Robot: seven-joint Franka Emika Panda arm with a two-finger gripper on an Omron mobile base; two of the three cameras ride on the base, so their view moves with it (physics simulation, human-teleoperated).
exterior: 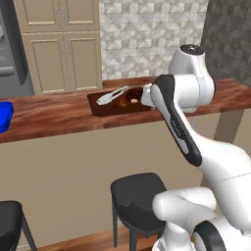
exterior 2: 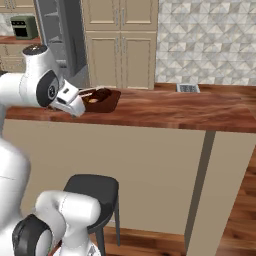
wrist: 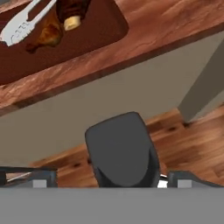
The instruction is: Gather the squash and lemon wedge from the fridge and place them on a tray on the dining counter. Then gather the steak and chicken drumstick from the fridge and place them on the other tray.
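the gripper [wrist: 109, 183] is spread wide and empty, beside the dark brown tray [exterior: 100, 109] holding the chicken drumstick [wrist: 46, 36]. it should be drawn off the dining counter [exterior 2: 170, 112] without the tray being nudged.

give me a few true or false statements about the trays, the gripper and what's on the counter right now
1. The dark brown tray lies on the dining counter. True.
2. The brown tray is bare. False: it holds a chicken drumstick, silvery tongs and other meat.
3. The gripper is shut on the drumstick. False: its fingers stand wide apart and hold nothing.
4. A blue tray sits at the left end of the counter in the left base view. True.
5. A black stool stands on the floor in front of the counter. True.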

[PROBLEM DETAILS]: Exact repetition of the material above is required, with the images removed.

[TASK SOLUTION]:
Robot: seven-joint Franka Emika Panda arm with a two-finger gripper on an Omron mobile base; two of the three cameras ride on the base, so their view moves with it (physics simulation, human-teleoperated).
exterior: 
exterior 2: 
wrist: 
The instruction is: Gather the squash and lemon wedge from the fridge and place them on a tray on the dining counter. Then gather the steak and chicken drumstick from the fridge and place them on the other tray.
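the gripper [wrist: 109, 183] is spread wide and empty, beside the dark brown tray [exterior: 100, 109] holding the chicken drumstick [wrist: 46, 36]. it should be drawn off the dining counter [exterior 2: 170, 112] without the tray being nudged.

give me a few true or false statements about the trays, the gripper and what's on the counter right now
1. The dark brown tray lies on the dining counter. True.
2. The brown tray is bare. False: it holds a chicken drumstick, silvery tongs and other meat.
3. The gripper is shut on the drumstick. False: its fingers stand wide apart and hold nothing.
4. A blue tray sits at the left end of the counter in the left base view. True.
5. A black stool stands on the floor in front of the counter. True.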

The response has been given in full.